- INFORMATION GIVEN:
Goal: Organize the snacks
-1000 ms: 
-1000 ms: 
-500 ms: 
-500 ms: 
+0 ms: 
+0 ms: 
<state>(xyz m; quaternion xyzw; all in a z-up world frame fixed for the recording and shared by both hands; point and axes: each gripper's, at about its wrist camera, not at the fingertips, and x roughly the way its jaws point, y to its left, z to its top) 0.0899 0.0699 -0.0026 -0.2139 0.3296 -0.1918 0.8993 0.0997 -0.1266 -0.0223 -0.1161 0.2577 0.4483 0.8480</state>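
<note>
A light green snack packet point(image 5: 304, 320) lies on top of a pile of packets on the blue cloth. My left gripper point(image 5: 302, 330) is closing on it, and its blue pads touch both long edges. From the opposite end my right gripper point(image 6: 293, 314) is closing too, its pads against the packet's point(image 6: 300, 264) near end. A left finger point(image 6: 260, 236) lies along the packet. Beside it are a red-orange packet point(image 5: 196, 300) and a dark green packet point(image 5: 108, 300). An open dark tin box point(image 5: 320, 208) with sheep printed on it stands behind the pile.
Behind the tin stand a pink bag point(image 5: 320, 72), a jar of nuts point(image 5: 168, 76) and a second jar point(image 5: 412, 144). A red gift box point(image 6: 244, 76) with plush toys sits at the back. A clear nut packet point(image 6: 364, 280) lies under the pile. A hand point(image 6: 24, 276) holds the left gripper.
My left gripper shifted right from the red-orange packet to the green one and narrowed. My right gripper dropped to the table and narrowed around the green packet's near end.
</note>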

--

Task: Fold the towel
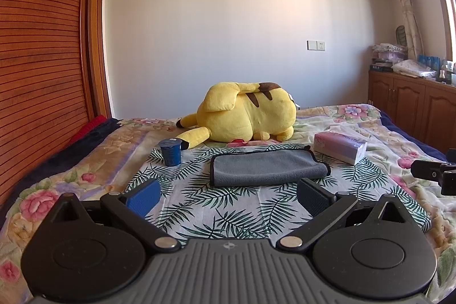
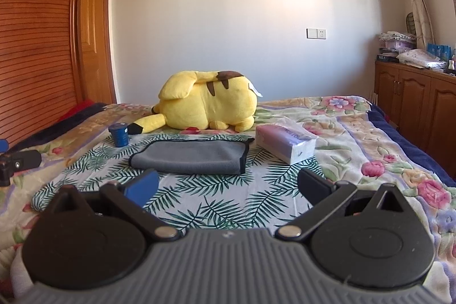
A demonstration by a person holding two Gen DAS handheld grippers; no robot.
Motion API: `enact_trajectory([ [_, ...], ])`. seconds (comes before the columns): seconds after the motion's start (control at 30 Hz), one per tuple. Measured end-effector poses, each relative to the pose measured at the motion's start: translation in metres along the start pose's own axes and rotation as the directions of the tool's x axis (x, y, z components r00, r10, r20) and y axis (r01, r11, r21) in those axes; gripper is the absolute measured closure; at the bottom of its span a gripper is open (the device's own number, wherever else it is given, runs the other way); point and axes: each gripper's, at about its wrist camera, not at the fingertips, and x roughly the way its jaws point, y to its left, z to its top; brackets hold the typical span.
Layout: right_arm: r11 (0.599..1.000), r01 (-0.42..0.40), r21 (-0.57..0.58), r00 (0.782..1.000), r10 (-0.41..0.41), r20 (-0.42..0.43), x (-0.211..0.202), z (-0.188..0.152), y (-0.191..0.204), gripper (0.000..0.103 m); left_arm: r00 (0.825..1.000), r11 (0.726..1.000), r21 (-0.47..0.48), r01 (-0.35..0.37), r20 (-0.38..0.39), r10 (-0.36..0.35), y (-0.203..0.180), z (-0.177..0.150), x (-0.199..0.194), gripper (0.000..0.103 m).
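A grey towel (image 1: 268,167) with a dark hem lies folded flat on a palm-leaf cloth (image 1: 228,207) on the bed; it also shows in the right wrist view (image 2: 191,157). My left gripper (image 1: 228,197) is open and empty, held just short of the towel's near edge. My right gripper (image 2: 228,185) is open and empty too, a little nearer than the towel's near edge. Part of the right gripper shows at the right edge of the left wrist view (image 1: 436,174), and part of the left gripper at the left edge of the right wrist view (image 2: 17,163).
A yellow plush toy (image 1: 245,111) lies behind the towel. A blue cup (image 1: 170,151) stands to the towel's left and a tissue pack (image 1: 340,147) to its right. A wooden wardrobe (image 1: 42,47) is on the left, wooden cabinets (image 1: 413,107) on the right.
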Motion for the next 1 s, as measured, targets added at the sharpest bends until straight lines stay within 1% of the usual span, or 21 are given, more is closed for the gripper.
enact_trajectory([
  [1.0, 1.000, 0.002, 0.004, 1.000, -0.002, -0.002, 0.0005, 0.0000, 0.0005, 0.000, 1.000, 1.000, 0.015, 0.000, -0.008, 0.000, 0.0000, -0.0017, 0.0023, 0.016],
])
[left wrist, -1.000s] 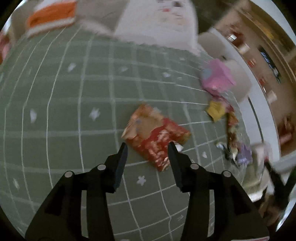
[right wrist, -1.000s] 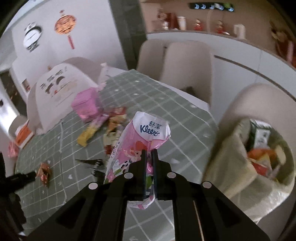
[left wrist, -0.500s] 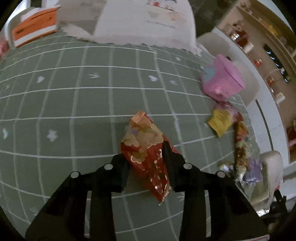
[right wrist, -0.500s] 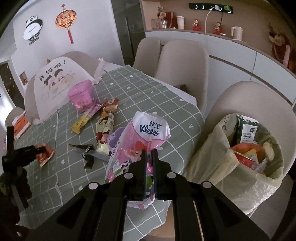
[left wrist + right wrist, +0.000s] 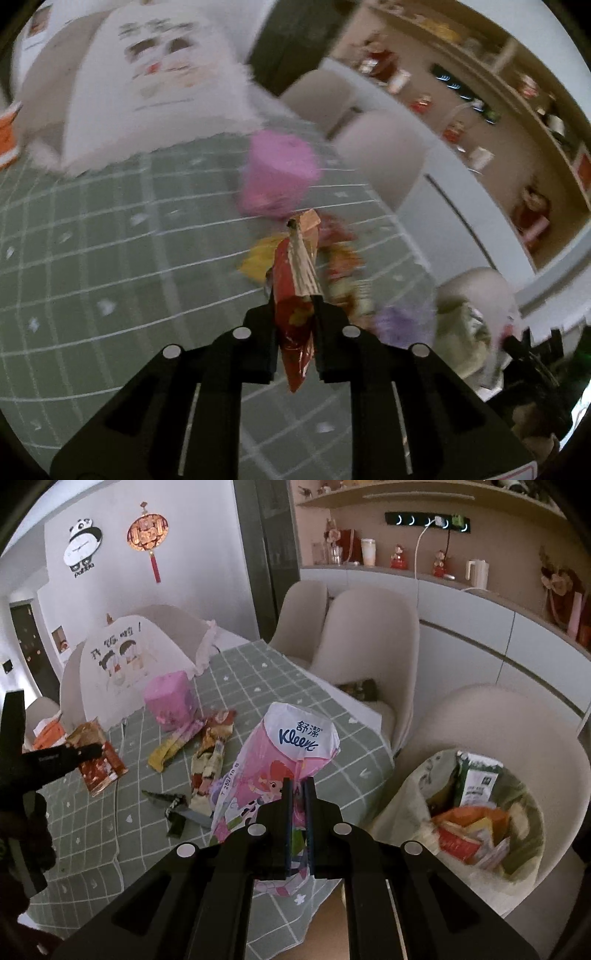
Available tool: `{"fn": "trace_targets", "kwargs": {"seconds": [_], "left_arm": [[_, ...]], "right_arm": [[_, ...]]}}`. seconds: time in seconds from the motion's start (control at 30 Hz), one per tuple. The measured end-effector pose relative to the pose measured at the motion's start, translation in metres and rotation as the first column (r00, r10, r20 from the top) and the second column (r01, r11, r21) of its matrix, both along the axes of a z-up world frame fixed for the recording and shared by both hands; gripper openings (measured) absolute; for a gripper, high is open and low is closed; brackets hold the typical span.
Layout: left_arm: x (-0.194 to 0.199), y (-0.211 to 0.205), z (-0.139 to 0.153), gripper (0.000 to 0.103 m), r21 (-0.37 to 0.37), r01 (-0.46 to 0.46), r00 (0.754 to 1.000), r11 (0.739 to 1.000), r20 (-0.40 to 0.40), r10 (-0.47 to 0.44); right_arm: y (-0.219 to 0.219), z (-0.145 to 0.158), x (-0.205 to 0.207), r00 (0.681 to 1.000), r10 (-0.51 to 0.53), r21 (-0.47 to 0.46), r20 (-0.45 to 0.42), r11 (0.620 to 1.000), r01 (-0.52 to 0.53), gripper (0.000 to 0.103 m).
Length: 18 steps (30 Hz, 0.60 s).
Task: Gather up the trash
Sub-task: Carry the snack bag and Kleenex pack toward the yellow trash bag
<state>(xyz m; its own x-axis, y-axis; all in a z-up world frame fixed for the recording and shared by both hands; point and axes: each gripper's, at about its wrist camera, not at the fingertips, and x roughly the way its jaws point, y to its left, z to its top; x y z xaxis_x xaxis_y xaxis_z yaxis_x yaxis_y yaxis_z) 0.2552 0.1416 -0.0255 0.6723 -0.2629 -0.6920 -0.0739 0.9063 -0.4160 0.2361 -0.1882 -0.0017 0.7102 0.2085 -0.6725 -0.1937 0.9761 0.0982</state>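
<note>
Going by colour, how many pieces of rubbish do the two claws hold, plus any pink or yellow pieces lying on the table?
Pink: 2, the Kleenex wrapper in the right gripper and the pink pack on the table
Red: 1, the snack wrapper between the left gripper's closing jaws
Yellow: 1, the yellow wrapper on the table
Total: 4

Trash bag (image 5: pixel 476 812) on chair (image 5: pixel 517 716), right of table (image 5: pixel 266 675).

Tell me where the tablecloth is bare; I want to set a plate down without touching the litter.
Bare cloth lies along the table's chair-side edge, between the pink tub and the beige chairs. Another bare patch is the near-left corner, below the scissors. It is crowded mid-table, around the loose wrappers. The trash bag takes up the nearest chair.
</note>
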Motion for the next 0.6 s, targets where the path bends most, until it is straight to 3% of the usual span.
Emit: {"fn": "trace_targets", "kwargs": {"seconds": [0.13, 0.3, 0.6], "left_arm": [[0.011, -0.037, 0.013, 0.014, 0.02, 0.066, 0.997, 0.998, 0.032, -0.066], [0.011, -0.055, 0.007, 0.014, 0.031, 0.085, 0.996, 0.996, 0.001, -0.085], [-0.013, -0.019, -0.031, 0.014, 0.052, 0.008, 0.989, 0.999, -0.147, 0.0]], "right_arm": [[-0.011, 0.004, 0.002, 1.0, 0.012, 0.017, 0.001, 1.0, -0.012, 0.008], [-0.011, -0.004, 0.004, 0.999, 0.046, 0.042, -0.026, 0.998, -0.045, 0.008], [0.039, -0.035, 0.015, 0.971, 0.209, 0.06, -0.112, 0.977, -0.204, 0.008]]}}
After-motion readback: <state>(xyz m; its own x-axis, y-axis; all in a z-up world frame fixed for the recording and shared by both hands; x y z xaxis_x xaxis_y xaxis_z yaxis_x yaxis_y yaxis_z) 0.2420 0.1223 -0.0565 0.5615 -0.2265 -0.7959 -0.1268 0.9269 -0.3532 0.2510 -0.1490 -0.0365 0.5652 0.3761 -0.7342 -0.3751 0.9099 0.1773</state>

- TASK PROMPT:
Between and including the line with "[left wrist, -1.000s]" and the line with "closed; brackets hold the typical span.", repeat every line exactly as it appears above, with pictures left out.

- TASK RESPONSE:
[left wrist, -1.000s] 
[right wrist, -1.000s] 
[left wrist, -0.500s] 
[right wrist, -0.500s] 
[left wrist + right wrist, +0.000s] 
Available tool: `{"fn": "trace_targets", "kwargs": {"seconds": [_], "left_arm": [[_, ...]], "right_arm": [[_, ...]]}}`. seconds: time in seconds from the motion's start (control at 30 Hz), one per tuple. The measured end-effector pose relative to the pose measured at the motion's start, translation in metres and rotation as the first column (r00, r10, r20 from the top) and the second column (r01, r11, r21) of its matrix, both along the axes of a z-up world frame fixed for the recording and shared by both hands; gripper openings (measured) absolute; for a gripper, high is open and low is closed; brackets hold the typical span.

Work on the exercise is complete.